Friday, April 8, 2011

Ten On Tuesday On Friday


Poets make pets of pretty, docile words:
I love smooth words, like gold-enamelled fish
Which circle slowly with a silken swish,
And tender ones, like downy-feathered birds:
Words shy and dappled, deep-eyed deer in herds,
Come to my hand, and playful if I wish,
Or purring softly at a silver dish,
Blue Persian kittens fed on cream and curds.

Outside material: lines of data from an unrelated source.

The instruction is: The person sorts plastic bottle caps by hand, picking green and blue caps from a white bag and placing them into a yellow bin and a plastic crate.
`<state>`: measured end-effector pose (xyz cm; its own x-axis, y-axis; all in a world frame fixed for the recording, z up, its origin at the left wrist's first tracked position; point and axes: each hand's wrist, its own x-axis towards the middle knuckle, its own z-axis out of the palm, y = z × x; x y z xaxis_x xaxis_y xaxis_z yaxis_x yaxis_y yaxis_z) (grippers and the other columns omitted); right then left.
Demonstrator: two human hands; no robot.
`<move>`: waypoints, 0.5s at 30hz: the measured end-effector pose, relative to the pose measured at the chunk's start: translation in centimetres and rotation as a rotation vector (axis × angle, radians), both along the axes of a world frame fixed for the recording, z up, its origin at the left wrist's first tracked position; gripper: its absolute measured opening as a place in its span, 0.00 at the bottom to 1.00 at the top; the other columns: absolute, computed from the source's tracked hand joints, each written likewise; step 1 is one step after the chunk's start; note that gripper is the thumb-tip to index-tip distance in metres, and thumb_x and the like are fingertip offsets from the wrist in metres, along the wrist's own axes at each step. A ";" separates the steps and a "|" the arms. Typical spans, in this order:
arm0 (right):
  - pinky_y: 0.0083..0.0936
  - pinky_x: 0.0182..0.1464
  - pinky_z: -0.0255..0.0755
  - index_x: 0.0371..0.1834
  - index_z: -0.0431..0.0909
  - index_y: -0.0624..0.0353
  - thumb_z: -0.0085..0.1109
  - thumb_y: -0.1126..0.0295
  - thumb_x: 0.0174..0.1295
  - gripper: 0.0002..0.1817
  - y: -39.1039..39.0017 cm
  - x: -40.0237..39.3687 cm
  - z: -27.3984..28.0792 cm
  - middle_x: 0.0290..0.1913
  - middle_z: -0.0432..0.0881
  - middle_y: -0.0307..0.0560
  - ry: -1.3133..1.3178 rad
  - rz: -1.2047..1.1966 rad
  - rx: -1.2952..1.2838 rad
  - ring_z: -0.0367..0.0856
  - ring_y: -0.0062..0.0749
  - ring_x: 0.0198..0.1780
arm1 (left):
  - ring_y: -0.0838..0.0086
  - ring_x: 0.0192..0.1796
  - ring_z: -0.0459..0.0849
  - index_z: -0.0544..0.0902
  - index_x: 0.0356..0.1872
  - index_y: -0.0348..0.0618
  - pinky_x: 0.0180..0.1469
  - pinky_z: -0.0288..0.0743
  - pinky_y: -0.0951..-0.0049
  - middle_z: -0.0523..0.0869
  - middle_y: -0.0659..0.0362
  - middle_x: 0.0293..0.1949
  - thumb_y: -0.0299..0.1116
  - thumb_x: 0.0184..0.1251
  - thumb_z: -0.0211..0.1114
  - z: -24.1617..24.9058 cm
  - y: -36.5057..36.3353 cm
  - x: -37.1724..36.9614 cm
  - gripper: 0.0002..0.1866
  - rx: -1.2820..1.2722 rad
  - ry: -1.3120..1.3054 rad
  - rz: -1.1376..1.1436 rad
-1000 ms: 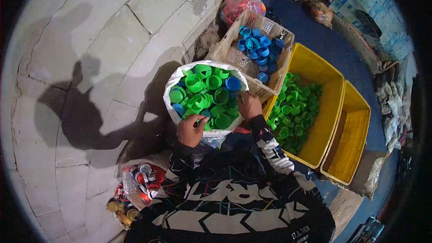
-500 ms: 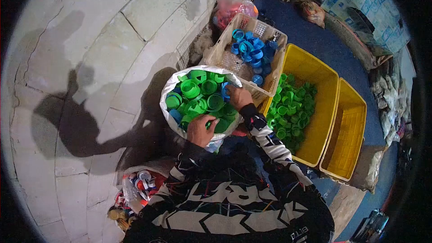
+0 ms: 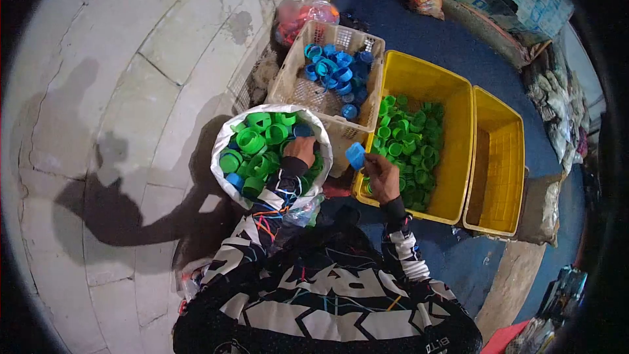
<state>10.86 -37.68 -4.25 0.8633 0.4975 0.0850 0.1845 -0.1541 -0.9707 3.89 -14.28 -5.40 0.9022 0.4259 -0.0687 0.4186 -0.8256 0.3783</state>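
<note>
A white sack [image 3: 224,139] stands in front of me, filled with green plastic caps [image 3: 249,140] and some blue ones. My left hand [image 3: 300,151] reaches into it, its fingers bent and closed at a dark blue cap [image 3: 303,130]; the fingertips are partly hidden. Out to the right, my right hand [image 3: 384,178] pinches a lighter blue plastic cap [image 3: 355,155] between thumb and fingers. That cap is in the air between the sack and the yellow crate.
Behind the sack, a pale perforated crate [image 3: 287,82] holds blue caps [image 3: 335,69]. At right, a yellow crate [image 3: 462,131] contains green caps [image 3: 413,144], with another yellow crate [image 3: 508,157] beside it. A pinkish-red bag [image 3: 304,19] sits at the back; a block wall [image 3: 157,59] bounds the left.
My right hand has come out of the sack and moved right with a blue cap. My left hand has shifted across to the sack's right side. The view has shifted.
</note>
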 end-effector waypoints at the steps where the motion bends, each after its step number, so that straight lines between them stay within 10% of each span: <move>1: 0.28 0.35 0.76 0.45 0.79 0.68 0.60 0.74 0.61 0.11 -0.5 -0.7 0.3 0.31 0.84 0.53 0.050 -0.010 -0.009 0.85 0.32 0.32 | 0.47 0.40 0.83 0.83 0.37 0.45 0.43 0.77 0.50 0.84 0.44 0.37 0.28 0.56 0.59 -1.7 0.6 0.3 0.09 0.009 -0.041 -0.018; 5: 0.22 0.36 0.75 0.45 0.80 0.67 0.64 0.70 0.61 0.13 -1.7 -1.7 -2.7 0.31 0.85 0.46 -0.016 -0.001 -0.166 0.83 0.24 0.32 | 0.48 0.40 0.83 0.84 0.38 0.45 0.41 0.76 0.53 0.85 0.47 0.36 0.29 0.52 0.69 -3.5 0.7 -1.0 0.11 -0.019 -0.144 0.012; 15: 0.31 0.42 0.77 0.43 0.82 0.62 0.66 0.73 0.56 0.11 1.9 -3.4 -0.7 0.38 0.84 0.53 -0.046 0.011 -0.040 0.85 0.42 0.38 | 0.52 0.34 0.83 0.82 0.36 0.42 0.35 0.74 0.57 0.85 0.48 0.31 0.34 0.54 0.71 4.5 -0.7 -6.5 0.12 -0.232 -0.398 0.005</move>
<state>7.47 -35.82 -4.94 0.8535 0.5105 0.1045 0.2306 -0.1902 -0.9543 -2.58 -15.02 -0.91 0.8758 0.4444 0.1886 0.2068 -0.6985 0.6851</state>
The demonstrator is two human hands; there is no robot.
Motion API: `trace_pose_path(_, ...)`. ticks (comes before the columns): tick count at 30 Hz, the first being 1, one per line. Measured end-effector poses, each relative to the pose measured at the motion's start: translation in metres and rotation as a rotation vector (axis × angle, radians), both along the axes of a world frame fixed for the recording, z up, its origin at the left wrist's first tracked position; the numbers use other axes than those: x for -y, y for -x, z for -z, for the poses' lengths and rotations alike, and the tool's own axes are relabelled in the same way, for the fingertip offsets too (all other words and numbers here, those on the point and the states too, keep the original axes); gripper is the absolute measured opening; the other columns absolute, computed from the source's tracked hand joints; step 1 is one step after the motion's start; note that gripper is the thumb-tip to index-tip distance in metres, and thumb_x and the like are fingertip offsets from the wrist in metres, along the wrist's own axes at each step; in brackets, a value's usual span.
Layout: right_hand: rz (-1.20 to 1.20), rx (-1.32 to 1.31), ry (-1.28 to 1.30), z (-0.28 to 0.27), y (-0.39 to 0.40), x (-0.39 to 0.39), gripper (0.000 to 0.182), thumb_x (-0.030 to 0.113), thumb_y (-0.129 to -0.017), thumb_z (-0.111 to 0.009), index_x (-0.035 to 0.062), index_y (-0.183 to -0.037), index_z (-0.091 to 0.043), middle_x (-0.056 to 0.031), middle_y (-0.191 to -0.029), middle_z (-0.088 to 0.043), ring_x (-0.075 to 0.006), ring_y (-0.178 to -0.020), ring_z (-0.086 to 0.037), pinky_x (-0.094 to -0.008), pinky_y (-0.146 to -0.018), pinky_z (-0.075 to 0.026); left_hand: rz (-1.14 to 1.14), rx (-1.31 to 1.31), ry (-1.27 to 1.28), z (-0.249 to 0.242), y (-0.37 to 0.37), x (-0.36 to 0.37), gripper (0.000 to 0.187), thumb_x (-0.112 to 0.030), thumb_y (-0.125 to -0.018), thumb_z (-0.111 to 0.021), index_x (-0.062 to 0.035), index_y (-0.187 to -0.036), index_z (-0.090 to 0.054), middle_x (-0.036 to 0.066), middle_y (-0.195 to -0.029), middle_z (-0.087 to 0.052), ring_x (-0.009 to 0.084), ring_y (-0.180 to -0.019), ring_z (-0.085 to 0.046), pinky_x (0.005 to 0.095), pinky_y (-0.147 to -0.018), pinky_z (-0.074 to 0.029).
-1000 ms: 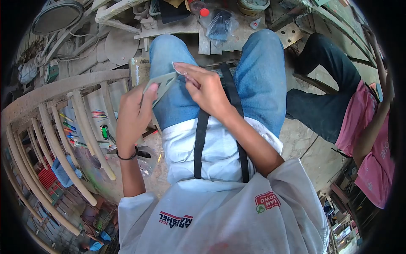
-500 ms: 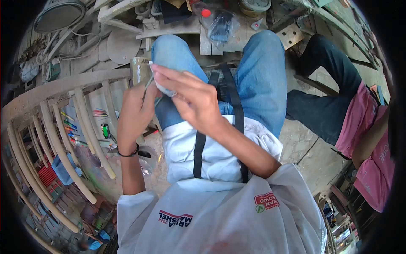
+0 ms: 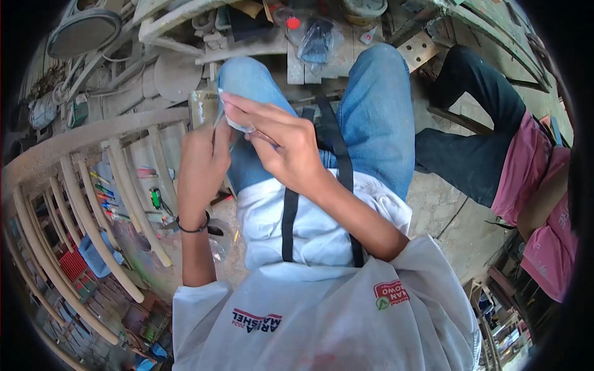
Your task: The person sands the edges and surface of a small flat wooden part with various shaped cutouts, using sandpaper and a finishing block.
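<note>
My left hand [image 3: 203, 154], with a dark band at the wrist, is closed on a thin grey strip [image 3: 219, 116] that stands up past the fingertips. My right hand [image 3: 286, 145] reaches across from the other side, its fingers folded over a small white piece [image 3: 242, 127] pressed close to the strip. Both hands meet above my left knee [image 3: 247, 71]. Most of the white piece is hidden by the right fingers, and I cannot tell what it is.
To the left stands a curved wooden rail with slats [image 3: 99, 136]; pens [image 3: 105, 191] and a green-and-black item [image 3: 156, 198] lie beyond it. Ahead, a bench holds a clear plastic bag [image 3: 318, 43] and a red-capped bottle [image 3: 292, 23]. Another person [image 3: 489, 142] sits at the right.
The hands stay together at nearly the same spot, with the right fingers shifted slightly around the white piece. The whole view has moved a little.
</note>
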State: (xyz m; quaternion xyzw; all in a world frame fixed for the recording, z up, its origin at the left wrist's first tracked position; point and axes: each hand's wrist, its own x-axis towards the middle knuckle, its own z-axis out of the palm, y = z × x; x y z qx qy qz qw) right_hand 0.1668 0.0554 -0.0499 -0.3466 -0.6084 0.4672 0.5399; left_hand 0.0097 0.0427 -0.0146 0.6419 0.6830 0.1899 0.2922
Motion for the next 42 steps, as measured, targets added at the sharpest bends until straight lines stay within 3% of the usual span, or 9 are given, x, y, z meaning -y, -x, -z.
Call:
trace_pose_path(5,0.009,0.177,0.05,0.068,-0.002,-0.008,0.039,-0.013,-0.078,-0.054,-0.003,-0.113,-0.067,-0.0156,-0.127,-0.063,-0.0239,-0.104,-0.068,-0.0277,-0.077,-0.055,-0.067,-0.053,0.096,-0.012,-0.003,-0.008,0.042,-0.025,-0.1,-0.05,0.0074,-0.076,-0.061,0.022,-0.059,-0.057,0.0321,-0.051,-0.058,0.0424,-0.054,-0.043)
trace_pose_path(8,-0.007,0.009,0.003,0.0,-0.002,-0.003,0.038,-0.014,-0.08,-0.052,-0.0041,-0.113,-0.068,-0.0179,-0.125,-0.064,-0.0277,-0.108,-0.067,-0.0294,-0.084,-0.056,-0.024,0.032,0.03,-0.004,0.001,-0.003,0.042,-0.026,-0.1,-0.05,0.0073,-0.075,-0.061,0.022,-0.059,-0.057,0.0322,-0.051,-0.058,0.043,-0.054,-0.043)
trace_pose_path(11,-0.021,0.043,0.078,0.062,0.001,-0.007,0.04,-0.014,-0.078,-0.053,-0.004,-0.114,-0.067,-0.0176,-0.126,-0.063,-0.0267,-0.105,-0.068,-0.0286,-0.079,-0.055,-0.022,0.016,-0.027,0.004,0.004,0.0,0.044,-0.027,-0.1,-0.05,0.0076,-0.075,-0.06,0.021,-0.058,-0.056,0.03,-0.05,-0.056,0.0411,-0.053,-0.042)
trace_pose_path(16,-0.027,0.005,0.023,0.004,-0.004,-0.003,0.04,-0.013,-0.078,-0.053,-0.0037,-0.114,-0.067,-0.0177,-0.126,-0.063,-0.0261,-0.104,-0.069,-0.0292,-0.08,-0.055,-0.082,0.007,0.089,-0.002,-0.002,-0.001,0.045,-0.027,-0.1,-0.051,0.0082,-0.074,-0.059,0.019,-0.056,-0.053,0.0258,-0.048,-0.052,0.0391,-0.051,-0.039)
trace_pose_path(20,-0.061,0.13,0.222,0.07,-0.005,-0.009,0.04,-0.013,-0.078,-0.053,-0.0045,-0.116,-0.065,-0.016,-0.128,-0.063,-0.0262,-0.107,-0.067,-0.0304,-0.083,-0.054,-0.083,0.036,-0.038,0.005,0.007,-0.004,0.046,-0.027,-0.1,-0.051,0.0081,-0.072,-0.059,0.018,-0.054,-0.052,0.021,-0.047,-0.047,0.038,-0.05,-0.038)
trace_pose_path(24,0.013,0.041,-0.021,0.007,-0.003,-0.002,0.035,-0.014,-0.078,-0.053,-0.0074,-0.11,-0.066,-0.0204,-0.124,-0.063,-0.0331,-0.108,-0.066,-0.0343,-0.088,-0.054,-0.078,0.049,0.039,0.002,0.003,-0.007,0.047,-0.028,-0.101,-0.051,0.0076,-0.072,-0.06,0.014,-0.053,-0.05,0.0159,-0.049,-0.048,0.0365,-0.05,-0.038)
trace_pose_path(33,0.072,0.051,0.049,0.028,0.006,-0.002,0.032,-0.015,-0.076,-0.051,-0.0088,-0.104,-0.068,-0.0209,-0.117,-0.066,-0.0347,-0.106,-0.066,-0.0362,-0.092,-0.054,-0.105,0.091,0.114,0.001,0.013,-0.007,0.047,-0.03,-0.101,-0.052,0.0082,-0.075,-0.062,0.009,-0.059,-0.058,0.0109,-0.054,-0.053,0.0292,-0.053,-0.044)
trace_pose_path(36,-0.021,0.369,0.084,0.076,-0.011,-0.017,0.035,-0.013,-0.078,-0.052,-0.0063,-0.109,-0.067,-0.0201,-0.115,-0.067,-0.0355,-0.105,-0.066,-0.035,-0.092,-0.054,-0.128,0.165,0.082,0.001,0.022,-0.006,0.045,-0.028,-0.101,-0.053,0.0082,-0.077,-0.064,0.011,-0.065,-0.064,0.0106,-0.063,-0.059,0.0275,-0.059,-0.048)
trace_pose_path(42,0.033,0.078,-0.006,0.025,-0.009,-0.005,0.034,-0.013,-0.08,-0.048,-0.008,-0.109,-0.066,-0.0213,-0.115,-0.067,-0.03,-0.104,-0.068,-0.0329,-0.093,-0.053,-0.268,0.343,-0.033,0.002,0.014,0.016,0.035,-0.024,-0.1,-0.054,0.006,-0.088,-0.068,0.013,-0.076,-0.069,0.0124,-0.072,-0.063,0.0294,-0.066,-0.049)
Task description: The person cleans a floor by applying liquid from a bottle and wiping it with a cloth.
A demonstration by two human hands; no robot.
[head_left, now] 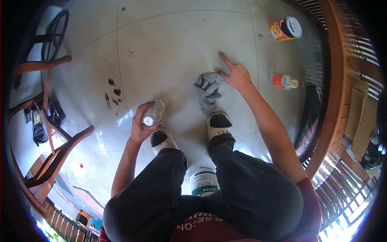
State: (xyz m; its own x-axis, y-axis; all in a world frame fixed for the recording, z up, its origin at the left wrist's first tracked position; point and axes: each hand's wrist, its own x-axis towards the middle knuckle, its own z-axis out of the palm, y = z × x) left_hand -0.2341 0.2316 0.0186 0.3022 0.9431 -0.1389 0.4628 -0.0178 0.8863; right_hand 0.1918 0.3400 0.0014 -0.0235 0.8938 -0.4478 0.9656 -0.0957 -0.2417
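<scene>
My left hand is wrapped round a clear bottle with a white cap, low over the floor in front of my left shoe. The cap points back toward me. My right hand reaches forward over the tiles, index finger and thumb stretched apart, with nothing in it. Dark stains mark its fingertips. Just left of that thumb lies a crumpled pair of grey gloves, close in front of my right shoe.
On the tiled floor are dark smudges. A labelled can stands at upper right, above a red-labelled bottle. Another can is between my legs. Wooden furniture flanks the left, and a slatted wooden bench the right.
</scene>
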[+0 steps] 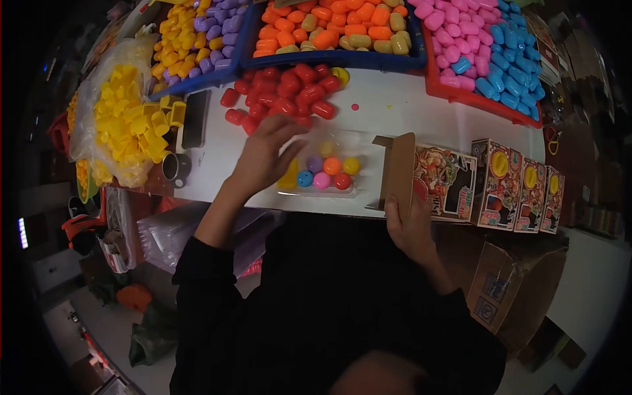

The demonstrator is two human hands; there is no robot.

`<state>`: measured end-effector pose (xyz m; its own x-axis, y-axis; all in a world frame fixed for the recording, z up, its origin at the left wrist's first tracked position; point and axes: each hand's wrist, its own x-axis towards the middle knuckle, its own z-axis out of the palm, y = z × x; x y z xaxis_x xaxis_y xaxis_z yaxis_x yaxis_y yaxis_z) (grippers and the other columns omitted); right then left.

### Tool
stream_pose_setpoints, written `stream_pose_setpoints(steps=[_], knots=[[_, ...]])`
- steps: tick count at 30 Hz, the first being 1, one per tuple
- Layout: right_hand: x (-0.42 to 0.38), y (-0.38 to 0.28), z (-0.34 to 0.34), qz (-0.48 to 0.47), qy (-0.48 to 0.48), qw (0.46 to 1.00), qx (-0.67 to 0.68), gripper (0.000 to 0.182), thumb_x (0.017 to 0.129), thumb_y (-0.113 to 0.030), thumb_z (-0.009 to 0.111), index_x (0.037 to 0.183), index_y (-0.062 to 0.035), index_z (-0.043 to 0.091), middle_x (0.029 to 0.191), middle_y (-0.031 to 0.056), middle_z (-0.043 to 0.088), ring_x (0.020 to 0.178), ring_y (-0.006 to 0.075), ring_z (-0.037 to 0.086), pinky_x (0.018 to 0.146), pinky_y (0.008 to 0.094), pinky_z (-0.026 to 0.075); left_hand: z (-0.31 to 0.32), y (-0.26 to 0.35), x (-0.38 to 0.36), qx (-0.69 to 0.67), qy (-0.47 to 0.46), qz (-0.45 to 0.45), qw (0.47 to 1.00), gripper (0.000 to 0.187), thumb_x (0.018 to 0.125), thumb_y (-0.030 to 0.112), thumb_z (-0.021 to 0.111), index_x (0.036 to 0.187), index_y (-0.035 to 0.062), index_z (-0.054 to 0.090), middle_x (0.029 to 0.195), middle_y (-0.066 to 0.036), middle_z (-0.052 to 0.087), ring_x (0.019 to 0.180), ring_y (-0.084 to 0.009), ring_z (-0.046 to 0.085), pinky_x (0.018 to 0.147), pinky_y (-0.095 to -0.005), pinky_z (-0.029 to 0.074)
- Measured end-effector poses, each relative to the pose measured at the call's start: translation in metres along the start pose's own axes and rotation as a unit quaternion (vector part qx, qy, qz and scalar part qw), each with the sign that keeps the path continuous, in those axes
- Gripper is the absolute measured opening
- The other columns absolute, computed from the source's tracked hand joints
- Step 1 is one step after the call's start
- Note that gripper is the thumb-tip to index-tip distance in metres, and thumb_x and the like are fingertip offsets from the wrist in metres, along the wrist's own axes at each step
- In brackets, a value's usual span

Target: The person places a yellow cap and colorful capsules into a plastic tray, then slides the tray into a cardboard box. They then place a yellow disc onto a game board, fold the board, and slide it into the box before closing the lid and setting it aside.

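Note:
My left hand is over the white table, between the pile of red capsules and a clear plastic tray. Its fingers are apart and bent, with nothing visible between them. Several small colored balls and a yellow piece lie in the tray. At the table's front edge, my right hand grips a printed cardboard box by its near left side. The box's end flap stands open toward the tray.
Three similar boxes stand to the right. Bins of orange, pink and blue capsules line the back. A bag of yellow pieces, a phone and a mug are at left.

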<state>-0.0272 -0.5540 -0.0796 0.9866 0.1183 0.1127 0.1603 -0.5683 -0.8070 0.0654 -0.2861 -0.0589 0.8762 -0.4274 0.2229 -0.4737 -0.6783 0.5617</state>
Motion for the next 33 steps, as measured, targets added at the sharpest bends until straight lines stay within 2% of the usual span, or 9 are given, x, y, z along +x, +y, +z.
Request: stream_pose_setpoints(steps=[1, 4, 12, 15, 17, 20, 24, 29, 33], knots=[[0.001, -0.001, 0.001, -0.004, -0.011, 1.0, -0.001, 0.013, 0.079, -0.004, 0.052, 0.089, 0.0033, 0.051, 0.07, 0.0193, 0.054, 0.059, 0.0345, 0.058, 0.053, 0.0415, 0.046, -0.011, -0.009, -0.008, 0.004, -0.041, -0.081, 0.996, 0.023, 0.077, 0.013, 0.066, 0.098, 0.0042, 0.062, 0.099, -0.011, 0.058, 0.084, -0.0289, 0.059, 0.07, -0.0364, 0.049], [0.004, -0.004, 0.008, -0.012, -0.003, 1.0, -0.001, 0.011, 0.079, -0.005, 0.052, 0.087, 0.0027, 0.051, 0.072, 0.0197, 0.054, 0.061, 0.035, 0.058, 0.054, 0.0421, 0.046, -0.02, -0.019, -0.029, 0.035, -0.098, -0.103, 0.989, 0.02, 0.076, 0.013, 0.066, 0.095, 0.0061, 0.064, 0.096, -0.008, 0.058, 0.081, -0.0265, 0.061, 0.067, -0.0359, 0.05], [0.003, -0.005, 0.01, 0.014, -0.017, 0.999, -0.024, 0.011, 0.078, -0.006, 0.053, 0.086, 0.002, 0.052, 0.071, 0.0193, 0.055, 0.062, 0.0362, 0.058, 0.056, 0.0423, 0.046, 0.015, -0.02, -0.03, 0.219, -0.133, -0.059, 0.965, 0.019, 0.072, 0.006, 0.067, 0.091, 0.0076, 0.065, 0.091, -0.006, 0.061, 0.08, -0.0222, 0.063, 0.067, -0.0323, 0.052], [0.002, -0.003, 0.011, 0.02, -0.015, 0.999, -0.031, 0.012, 0.079, -0.006, 0.053, 0.087, 0.0022, 0.052, 0.071, 0.0195, 0.056, 0.063, 0.0364, 0.058, 0.056, 0.0425, 0.046, -0.001, -0.025, -0.042, 0.013, -0.051, -0.107, 0.993, 0.021, 0.071, -0.004, 0.063, 0.089, 0.0072, 0.065, 0.097, -0.007, 0.062, 0.089, -0.0224, 0.063, 0.076, -0.0307, 0.051], [0.003, -0.002, 0.012, 0.022, -0.013, 0.999, -0.031, 0.012, 0.079, -0.007, 0.053, 0.087, 0.0023, 0.052, 0.071, 0.0197, 0.056, 0.063, 0.0365, 0.058, 0.056, 0.0426, 0.046, -0.006, -0.031, -0.052, -0.12, 0.001, -0.044, 0.992, 0.022, 0.07, -0.005, 0.06, 0.088, 0.007, 0.065, 0.096, -0.007, 0.062, 0.09, -0.0241, 0.061, 0.077, -0.0298, 0.049], [0.004, -0.004, 0.014, 0.007, -0.003, 0.999, -0.044, 0.012, 0.08, -0.007, 0.053, 0.087, 0.0026, 0.053, 0.071, 0.0199, 0.057, 0.062, 0.0363, 0.059, 0.056, 0.0425, 0.046, -0.002, -0.04, -0.07, -0.216, -0.035, -0.058, 0.974, 0.024, 0.07, -0.01, 0.058, 0.086, 0.0061, 0.065, 0.103, -0.007, 0.062, 0.097, -0.0219, 0.059, 0.087, -0.0309, 0.047], [0.004, -0.004, 0.015, 0.018, 0.008, 0.999, -0.039, 0.011, 0.081, -0.007, 0.052, 0.086, 0.0027, 0.053, 0.07, 0.0196, 0.057, 0.061, 0.0356, 0.058, 0.055, 0.0416, 0.046, 0.004, -0.05, -0.077, -0.24, -0.05, -0.032, 0.969, 0.022, 0.072, -0.011, 0.057, 0.086, 0.0042, 0.063, 0.1, -0.007, 0.062, 0.097, -0.0197, 0.058, 0.091, -0.0307, 0.045], [0.006, -0.007, 0.017, 0.008, -0.005, 0.999, -0.051, 0.01, 0.081, -0.006, 0.052, 0.085, 0.0029, 0.053, 0.07, 0.0194, 0.057, 0.06, 0.0351, 0.058, 0.054, 0.0409, 0.046, 0.019, -0.037, -0.058, -0.306, 0.065, -0.173, 0.934, 0.015, 0.076, 0.008, 0.07, 0.085, 0.0011, 0.06, 0.088, -0.006, 0.061, 0.089, -0.0163, 0.058, 0.084, -0.0283, 0.046], [0.007, -0.006, 0.019, 0.001, 0.003, 0.999, -0.053, 0.01, 0.081, -0.006, 0.053, 0.085, 0.003, 0.053, 0.07, 0.0191, 0.057, 0.06, 0.0342, 0.058, 0.054, 0.0404, 0.045, 0.011, -0.038, -0.051, -0.28, 0.026, -0.255, 0.925, 0.02, 0.078, 0.014, 0.07, 0.091, 0.0013, 0.063, 0.093, -0.006, 0.063, 0.092, -0.014, 0.058, 0.087, -0.0311, 0.045]])
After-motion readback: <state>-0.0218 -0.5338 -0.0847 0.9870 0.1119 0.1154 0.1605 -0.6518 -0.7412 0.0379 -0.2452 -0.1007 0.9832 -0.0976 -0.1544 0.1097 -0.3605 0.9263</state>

I love bright words, words up and singing early;
Words that are luminous in the dark, and sing;
Warm lazy words, white cattle under trees;
I love words opalescent, cool, and pearly,
Like midsummer moths, and honied words like bees,
Gilded and sticky, with a little sting.

I have kind of completely abandoned the idea of getting my Ten on Tuesday on Friday questions from Roots and Rings (I'm not going to link her blog because, I mean, what if she comes over here and reads this? I'll feel really bad, it's not her fault that I'm not interested in answering ten questions all about dating. What I mean is that you are not interested in hearing my thoughts on dating--in ten different sub-topics. Let's end this parenthetical statement.). Instead I'll answer ten questions from that book that I bought on impulse that one time and haven't really done much with. I will answer the first ten questions that I land on randomly. I won't edit them depending on the level of interestingness or my ability to come up with a pithy answer. I'm giving you me, this morning. Me is a little boring sometimes and a little awkward sometimes and far too self-aware most of the times. So here we go, ten arbitrary questions from a book of prompts:

1. What is your most beautiful childhood memory of your parents? I was thinking about this the other day, actually. As I get older it's becoming more and more difficult to recall a lot of my childhood--particularly the good parts. I was a highly stressed out child. I went through a phase at the beginning of Jr. High when I would have panic attacks if I didn't get to bed before 10 because I was afraid that I'd not get enough sleep and then I'd fall asleep in class and for some reason that was a heavy fear. Anyway, when I was younger I'd walk in the living room sometimes and see my mom sitting on my dad's lap and that was always made me feel better. A little more safe. That was a nice relief.
2. You love it when people ask you... "Is your real name Elizabeth?" It makes me feel like I'm unique. It's nice to be unique in a way that you didn't put any effort towards.
3. An unfulfilled sexual fantasy: Alright, I said I wouldn't skip questions but I sure as hell didn't say anything about skipping answers.
4. If you had a plane ticket to anywhere in the world, where would you go? I know it sounds like it shouldn't be a toss up but it is. In college we studied the Fjords of Norway and what I wouldn't give to see them in real life. But on the other hand, and maybe it's just because this seems more realistic to me, I want to take a few weeks and visit the west coast. Starting in San Fransisco and going north. I don't need a plane ticket for that, though. You need one to get to Norway. Trust me.
5. What is the best word to describe your current love life? If there is a word that means "romance is not really at the forefront but a heavy love for my friends and my siblings is growing deeper than I could have imagined" then I would use that word.
6. The Author who has affected you the most: Anne Lamott. Obvi.
7. Something that has been on your mind, lately: Should I do something potentially completely regrettable?
8. What is your most expensive possession? My laptop. And I got an extremely good deal on it. I don't think that I can buy something legitimate until my life feels a little more permanent. I sometimes fear that I'll hold on to things when I want to be holding on to my life. So I tend to not spend more than a few dollars on stuff.
9. On your wall hangs... my monster (photo at the beginning of this post). Well, lots of things hang on my walls but my monster makes me the most happy. When I was living in South Dakota with Jamie, we went to the Brookings Art Festival and we happened upon Sarah Kargol and fell completely in love with her collection. Neither of us had any money at the time but when Christmas came around, Jamie gave me the sweetest gift. She contacted Sarah and instead of just picking something that she'd already had and buying it for me, she commissioned this little mixed-media piece just for me. She wanted to incorporate my love for literature with a monster. Sarah took this poem, Pretty Words, by Elinor Morton and turned it into an adorable monster. I like the contrast in angry and adorable and lovable and barred teeth. I've never been given such a thoughtful gift. I miss Jamie so much, particularly today.
10. One time that you were flattered to speechlessness: The time I heard, "I'm in love with you" as opposed to "I love you."

End.

3 comments:

Jamie Light said...

There is so much that I love about this. I miss you, too. A lot. But I came to visit you last night (see your facebook wall).
What I would give to lounge around on the couch and watch Sex and the City and random Indy movies with you. Some day, when we live in Portland together...
Put a bird on it.

Kat said...

I. Love. This. Blog. Libby.

It made me feel all happy.

Libby Marie said...

Awe, Katie. You should do it, too.

I fear it's more fun than interesting, though.